Saturday, June 30, 2012

Chapter Six, Continued

A week after the *** Elefdar word *** spring equinox celebration, Balfrith awoke one morning to find that he was summoned to meet with lord Felaranthir. He quickly cleaned himself up and got dressed, then as he was about to say he was ready to go, the servant said, “Lord Felaranthir requests that you also bring your inheritance.”

My inheritance? thought Balfrith. I wonder what this is about? Nevertheless, he retrieved the sword Branulf from beneath his bed, still sheathed and wrapped in a blanket. Unwrapping it from the blanket, he drew out the sword in its scabbard, and slung it by the baldric over his shoulder.

The servant nodded, and led him silently through the halls and down the stairs to Felaranthir’s private study. Once there, he bowed and left Balfrith standing at the door.

Balfrith looked into the room, where the Elefdar lord sat at a large ornately carved table, quietly reading a book. “Come in, Balfrith,” he said, looking up as Balfrith waited at the door.

He entered. Three walls were lined with shelves, filled with hundreds of books and scrolls, and a few small odd items that seemed to act as book-ends. “You wanted to see me, my lord?”

Felaranthir nodded. “The time is soon coming for the completion of your studies among us, and I wanted to congratulate you here, now, before the ceremony of your *** Elefdar word *** initiation.”

“Initiation, my lord?”

Felaranthir nodded. “Into adulthood. You are, what, twenty years old this year?”

“Aye, lord.”

“And you shall be initiated into adulthood as a Man. We Elefdar hold an initiation ceremony every spring for our own young men and women. You will join them.”

Balfrith’s face flushed in a combination of embarrassment and excitement, but he nodded and said, “Yes, lord - and thank you.”

“You deserve it. I have watched you these few years, and I have seen a young Man - indeed, you were but a stripling of youth when you came to us - grow into adulthood and maturity. Of course this is only your first step into adulthood, but I think you will do well. And now, I have a request to make of you.”

Yet another surprise. “You need something from me?

Felaranthir smiled now, something he didn’t do very often, and said, “Don’t look so surprised, Balfrith. You will be leaving us soon, and re-entering the world of Men. I have a few acquaintances among your people, and I would ask you to bring some messages to them for me.

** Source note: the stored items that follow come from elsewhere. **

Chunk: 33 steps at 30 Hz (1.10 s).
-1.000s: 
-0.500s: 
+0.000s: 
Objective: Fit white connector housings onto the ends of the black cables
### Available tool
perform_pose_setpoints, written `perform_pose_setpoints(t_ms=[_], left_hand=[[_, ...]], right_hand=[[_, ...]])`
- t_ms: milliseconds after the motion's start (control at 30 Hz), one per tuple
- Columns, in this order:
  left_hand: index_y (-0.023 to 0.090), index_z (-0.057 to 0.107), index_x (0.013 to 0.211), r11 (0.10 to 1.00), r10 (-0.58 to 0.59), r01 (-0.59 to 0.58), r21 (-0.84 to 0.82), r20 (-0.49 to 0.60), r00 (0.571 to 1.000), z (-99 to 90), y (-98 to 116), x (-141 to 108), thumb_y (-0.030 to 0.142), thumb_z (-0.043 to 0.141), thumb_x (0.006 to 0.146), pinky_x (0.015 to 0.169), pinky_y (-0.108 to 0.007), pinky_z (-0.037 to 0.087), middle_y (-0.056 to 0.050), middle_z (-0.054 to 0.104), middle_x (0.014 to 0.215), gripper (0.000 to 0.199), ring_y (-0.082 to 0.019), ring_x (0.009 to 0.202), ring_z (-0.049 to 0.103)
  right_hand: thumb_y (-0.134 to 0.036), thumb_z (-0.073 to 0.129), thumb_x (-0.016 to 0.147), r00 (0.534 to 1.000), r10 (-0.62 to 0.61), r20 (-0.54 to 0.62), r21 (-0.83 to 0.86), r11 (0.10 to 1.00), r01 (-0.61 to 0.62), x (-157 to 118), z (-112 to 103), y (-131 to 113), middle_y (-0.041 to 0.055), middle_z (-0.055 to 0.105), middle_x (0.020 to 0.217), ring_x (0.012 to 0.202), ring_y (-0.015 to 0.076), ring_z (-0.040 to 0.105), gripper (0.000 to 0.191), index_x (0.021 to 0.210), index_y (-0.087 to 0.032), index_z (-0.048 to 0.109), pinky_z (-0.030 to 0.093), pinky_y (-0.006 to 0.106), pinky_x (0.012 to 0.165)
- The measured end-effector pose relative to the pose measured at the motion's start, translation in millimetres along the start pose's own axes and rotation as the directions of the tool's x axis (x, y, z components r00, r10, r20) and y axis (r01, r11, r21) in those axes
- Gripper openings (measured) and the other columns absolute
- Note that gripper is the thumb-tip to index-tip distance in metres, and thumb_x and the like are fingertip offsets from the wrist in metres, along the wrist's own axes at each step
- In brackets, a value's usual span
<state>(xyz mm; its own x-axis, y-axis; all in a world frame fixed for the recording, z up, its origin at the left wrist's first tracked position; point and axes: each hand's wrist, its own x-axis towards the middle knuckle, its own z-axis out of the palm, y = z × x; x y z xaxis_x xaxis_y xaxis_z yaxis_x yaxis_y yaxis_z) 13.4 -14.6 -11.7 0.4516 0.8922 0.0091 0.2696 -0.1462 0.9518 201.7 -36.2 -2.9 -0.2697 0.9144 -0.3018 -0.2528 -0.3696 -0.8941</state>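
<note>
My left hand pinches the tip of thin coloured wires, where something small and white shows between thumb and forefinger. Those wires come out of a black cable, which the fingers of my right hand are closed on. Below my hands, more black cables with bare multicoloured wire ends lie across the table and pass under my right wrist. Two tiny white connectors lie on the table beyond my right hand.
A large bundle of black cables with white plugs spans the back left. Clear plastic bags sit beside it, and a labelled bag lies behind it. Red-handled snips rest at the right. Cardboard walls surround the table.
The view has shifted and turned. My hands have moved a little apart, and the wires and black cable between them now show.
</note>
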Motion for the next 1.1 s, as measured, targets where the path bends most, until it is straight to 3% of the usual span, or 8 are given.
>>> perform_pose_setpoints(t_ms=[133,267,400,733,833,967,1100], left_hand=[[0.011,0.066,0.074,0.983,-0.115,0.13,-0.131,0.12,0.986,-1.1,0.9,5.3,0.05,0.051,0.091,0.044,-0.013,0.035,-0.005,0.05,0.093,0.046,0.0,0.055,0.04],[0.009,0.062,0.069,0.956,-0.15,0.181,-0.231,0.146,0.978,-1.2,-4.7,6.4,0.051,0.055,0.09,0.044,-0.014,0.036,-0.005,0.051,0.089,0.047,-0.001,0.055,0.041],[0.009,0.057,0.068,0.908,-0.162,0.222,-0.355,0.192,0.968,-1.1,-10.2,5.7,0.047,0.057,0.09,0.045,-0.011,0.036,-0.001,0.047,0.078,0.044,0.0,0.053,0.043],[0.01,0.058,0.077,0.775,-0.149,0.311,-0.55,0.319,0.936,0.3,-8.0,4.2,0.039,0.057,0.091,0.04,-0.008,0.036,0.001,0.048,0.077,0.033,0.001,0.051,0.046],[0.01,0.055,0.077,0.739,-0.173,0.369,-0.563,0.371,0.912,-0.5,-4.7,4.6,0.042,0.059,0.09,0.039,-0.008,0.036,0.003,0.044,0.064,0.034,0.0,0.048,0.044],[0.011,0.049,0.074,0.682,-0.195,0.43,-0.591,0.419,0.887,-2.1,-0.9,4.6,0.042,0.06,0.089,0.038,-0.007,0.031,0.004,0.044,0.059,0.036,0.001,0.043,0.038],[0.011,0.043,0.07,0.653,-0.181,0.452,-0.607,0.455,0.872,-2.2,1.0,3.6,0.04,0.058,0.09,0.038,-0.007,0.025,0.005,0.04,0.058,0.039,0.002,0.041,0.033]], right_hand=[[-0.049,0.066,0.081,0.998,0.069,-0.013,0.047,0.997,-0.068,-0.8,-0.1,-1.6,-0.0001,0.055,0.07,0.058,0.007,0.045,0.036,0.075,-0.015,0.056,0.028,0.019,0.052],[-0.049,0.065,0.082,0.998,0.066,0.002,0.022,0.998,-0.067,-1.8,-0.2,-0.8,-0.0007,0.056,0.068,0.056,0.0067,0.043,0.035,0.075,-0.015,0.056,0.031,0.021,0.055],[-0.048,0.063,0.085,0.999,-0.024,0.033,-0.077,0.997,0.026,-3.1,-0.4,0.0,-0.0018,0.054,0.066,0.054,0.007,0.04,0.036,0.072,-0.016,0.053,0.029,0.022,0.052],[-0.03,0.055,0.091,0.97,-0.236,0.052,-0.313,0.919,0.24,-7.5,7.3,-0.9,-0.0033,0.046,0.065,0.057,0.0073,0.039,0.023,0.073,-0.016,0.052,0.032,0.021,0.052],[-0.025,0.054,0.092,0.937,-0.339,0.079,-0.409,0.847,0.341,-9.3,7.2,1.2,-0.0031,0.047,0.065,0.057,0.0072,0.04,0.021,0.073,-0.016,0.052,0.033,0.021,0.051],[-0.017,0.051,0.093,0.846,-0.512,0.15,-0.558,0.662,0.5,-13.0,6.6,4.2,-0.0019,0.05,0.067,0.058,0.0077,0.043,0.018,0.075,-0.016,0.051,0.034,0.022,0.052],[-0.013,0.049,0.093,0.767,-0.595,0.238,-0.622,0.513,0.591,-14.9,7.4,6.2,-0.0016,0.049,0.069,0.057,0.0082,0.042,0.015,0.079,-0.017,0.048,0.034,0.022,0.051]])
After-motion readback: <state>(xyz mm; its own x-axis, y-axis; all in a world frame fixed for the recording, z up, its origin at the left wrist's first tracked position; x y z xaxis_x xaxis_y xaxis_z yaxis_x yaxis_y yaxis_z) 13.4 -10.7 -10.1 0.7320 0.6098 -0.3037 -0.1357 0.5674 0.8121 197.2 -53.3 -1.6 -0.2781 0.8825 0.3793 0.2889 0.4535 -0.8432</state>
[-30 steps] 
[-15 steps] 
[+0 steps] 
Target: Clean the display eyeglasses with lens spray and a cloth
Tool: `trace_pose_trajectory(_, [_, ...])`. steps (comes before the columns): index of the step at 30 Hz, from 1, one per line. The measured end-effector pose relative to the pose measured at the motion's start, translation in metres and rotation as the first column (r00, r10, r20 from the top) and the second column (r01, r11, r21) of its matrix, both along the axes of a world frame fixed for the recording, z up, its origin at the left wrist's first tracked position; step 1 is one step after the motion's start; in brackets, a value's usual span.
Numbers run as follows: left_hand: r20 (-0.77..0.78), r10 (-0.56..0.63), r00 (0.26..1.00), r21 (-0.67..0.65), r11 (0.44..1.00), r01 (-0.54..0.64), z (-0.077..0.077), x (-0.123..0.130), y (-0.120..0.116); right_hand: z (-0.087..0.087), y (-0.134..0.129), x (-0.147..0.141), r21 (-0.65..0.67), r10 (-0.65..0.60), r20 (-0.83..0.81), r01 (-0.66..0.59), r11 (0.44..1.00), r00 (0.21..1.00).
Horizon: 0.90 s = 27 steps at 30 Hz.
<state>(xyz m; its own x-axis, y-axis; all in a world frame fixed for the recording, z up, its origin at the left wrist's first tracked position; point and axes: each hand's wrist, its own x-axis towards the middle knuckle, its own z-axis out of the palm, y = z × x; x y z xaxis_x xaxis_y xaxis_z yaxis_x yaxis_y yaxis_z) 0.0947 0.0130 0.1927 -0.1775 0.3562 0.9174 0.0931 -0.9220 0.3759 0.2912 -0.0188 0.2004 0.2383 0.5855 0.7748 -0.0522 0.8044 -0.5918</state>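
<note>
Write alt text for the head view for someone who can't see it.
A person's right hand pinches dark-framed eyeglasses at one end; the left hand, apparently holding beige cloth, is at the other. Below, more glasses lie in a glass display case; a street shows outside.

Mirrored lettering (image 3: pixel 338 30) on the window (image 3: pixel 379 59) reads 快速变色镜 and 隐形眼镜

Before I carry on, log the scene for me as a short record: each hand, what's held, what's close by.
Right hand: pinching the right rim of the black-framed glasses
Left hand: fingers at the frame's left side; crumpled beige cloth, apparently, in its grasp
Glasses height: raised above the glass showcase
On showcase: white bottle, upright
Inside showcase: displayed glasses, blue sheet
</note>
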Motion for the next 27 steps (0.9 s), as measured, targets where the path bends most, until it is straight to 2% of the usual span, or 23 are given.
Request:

In all, I have three messages, but these friends of mine are scattered across the West so it will require much travel of you. I can give you maps of course, and their names and how to find them. Also I will provide letters of recommendation to these friends of mine, and to my people in Ildallïe, and a small amount of traveling coin. But it will be up to you to arrange the travel. Is this something you would be willing to do for me?”

Without hesitation, Balfrith said, “Of course, my lord. I’ll be happy to deliver these messages for you.” He had actually been wondering what he would do when he left the Elefdar. He did not wish to go home, but he could think of no other options, so this opportunity gave him the chance to put off making any decisions for a while. And perhaps he would find something to do, or a place to settle in, while he was on this errand.

As if he’d read his mind, Felaranthir said, “Have you given any thought to what you would do upon your departure from us?”

“Aye, lord Felaranthir, I have - but so far haven’t made any decisions. I keep thinking of home - I would like to see my sister again. And I have some unfinished business with my father.”

“Indeed. Well, I may have some more advice for you, if you will take it. But first, I see you brought your sword - good. Please set it here, on the table.”

Balfrith nodded, removing the baldric from his shoulder and laying the sword on the table between them. Felaranthir reached out and lifted it, drawing the sword from its scabbard and setting the sheath back down. Then he inspected the blade, holding it up in two hands toward the sunlight filtering in through a window, looking closely up and down the blade as if he were checking it for evidence of abuse or disrepair.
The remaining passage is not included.